Resident lighting designer Jeff Logue creatively varied his lighting cues, and Hogan McLaughlin’s exotic leotards resemble minimalist togas, with swaths of scarlet covering crucial body parts and nude fabric over everything else. Two-foot long (fake) braids swing from each woman’s bun, and occasionally serve as an extra appendage to tug.
Butler’s movement is an eclectic collection of athletic tumbling, random extensions, crouched turns and even playful butt-bumping. There’s no through line, but she must have vibed so hard in the studio with the nine dancers in her opening night cast. Principal dancer Siphesihle November throws down a few caterpillars in his solo, and corps standout Emma Ouellet gets a grand battement moment in a spotlight behind a scrim with the musicians, who perform on a moving platform.
Occasionally the dancers break the fourth wall and gawk at the players like skittish moths near a flame. These flighty creatures never embrace their virtuosic visitors, which would have been a logical progression for the piece: to gradually move to Adams’s music rather than treating it like an otherworldly soundtrack. Instead, the curtain comes down with the dancers’ backs turned to the audience – a better beginning than an end.
The program closer, however, is a perfectly crafted tour de force. Artistic director Hope Muir imported a mid-career masterpiece by English choreographer David Dawson. His Anima Animus for six women and four men may be inspired by Carl Jung’s theory of gender dualities, but no psychology textbooks are necessary to appreciate Dawson’s perfect alignment of pulsing music, chromatic aesthetic and never-before-seen movement.
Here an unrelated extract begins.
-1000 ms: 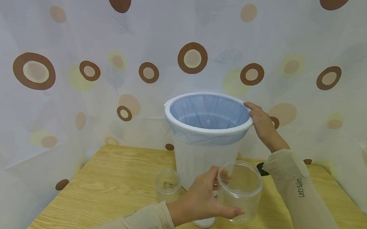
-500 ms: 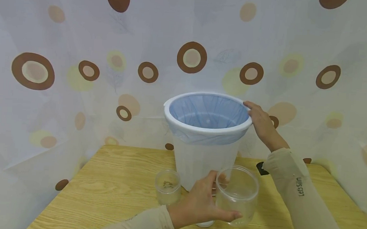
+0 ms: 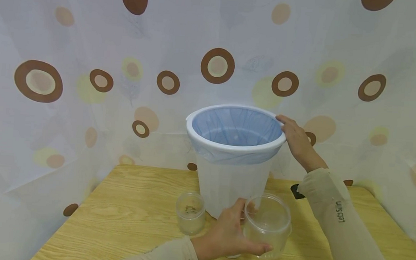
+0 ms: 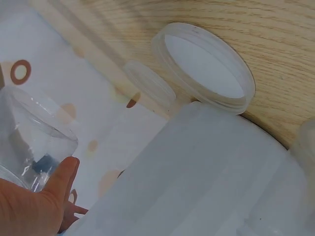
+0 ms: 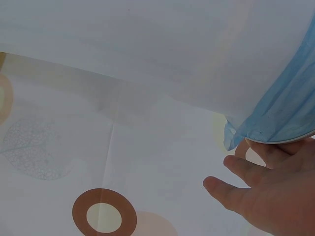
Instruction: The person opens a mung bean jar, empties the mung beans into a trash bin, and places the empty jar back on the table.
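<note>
My left hand [image 3: 228, 236] grips a clear plastic jar [image 3: 270, 229] from its left side, thumb across the front, fingers behind. Its open mouth faces up, slightly tilted, and nothing shows inside. My right hand [image 3: 300, 145] rests on the right rim of a white trash bin [image 3: 231, 183] lined with a blue bag [image 3: 237, 126]. In the right wrist view, the right hand's fingers [image 5: 241, 172] are fairly straight, some of them standing off beside the rim. Left of the bin's base stands a smaller clear jar [image 3: 190, 218] with a few brownish bits in it.
All this stands on a wooden table [image 3: 136, 197] before a dotted curtain [image 3: 178, 32]. Two round lids, a white-faced larger one [image 4: 206, 66] and a smaller clear one [image 4: 150, 84], show beside the bin. A small black object [image 3: 297, 191] lies near my right sleeve.
My left hand has lowered the clear jar a little and shifted it slightly left, covering more of the white lid below. The right hand stays on the bin's rim.
</note>
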Action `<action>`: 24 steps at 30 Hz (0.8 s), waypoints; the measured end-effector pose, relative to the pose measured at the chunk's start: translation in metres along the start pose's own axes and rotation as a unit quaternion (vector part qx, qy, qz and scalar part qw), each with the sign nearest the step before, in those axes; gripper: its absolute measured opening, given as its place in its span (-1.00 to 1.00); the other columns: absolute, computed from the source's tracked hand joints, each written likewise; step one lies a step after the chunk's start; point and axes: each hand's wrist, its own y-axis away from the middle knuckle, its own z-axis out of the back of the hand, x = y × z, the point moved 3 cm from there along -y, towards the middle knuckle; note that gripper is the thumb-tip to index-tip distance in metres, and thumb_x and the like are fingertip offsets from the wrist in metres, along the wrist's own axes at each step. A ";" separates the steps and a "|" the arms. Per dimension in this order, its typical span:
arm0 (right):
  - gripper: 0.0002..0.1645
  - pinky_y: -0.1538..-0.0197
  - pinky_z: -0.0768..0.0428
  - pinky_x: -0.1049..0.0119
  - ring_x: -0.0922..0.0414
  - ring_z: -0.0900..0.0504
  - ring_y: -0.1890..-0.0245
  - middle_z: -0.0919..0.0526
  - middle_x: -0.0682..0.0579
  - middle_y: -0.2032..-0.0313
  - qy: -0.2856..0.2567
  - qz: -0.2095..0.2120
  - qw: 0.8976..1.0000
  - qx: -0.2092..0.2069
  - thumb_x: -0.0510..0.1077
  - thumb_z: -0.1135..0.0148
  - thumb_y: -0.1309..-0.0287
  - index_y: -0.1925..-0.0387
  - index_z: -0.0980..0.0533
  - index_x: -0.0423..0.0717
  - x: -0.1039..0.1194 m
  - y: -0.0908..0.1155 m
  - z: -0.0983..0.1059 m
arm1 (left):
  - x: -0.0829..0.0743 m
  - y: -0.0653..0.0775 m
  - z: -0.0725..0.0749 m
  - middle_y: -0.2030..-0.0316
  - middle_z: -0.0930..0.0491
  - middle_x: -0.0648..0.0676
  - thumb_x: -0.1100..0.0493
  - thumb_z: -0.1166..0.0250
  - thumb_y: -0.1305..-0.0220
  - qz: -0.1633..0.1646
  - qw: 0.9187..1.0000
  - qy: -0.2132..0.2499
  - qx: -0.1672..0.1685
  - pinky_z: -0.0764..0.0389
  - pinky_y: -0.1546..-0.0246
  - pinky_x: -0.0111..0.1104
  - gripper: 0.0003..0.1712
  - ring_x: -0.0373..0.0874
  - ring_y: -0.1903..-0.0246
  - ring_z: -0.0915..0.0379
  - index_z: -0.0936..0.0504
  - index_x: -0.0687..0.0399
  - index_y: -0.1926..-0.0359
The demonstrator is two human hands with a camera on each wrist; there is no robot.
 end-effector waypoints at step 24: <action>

Out come Calley Skalnik and Genevieve Penn Nabity, leaping onto a brilliantly lit stage framed by a black proscenium, performing some bravura jumps typically assigned to men. Concertmaster Aaron Schwebel’s speedy dexterity matched the dancers as he tore through Ezio Bosso’s Violin Concerto, and David Briskin kept the orchestra together like a crash-free Formula 1 race all evening.
Both the black and white unitards (with single stripes down each dancer’s spine) evoke later Balanchine works like The Unanswered Question, for a woman in white and five attending men. But whereas Balanchine put women on heteronormative pedestals, Anima Animus is a nonstop parade of creative partnering.
The adagio pas de trois for Rudisin, Penn Nabity and newly promoted principal Spencer Hack is particularly spine-tingling. Rudisin starts Penn Nabity spinning on one foot, steps away and trusts Hack to finish the rotation. The final movement finds the dancers switching partners as frequently as every 16 counts. There’s tension in both the people-pleasing crescendos and realizing that if one dancer is half a second late, they’ll all fall like dominoes.
There is a drawback to combining this trio of ballets, which is that technical brilliance and cerebral choreography trump any emotional arc. Audiences who crave joy, sadness and romance will have to wait for the winter season’s second program, when Cinderella starts tugging at heartstrings March 10.
Anima Animus with Alleged Dances and Symphony in C continues at the Four Seasons Centre in Toronto until March 23.
In the interest of consistency across all critics’ reviews, The Globe has eliminated its star-rating system in film and theatre to align with coverage of music, books, visual arts and dance. Instead, works of excellence will be noted with a critic’s pick designation across all coverage. (Television reviews, typically based on an incomplete season, are exempt.)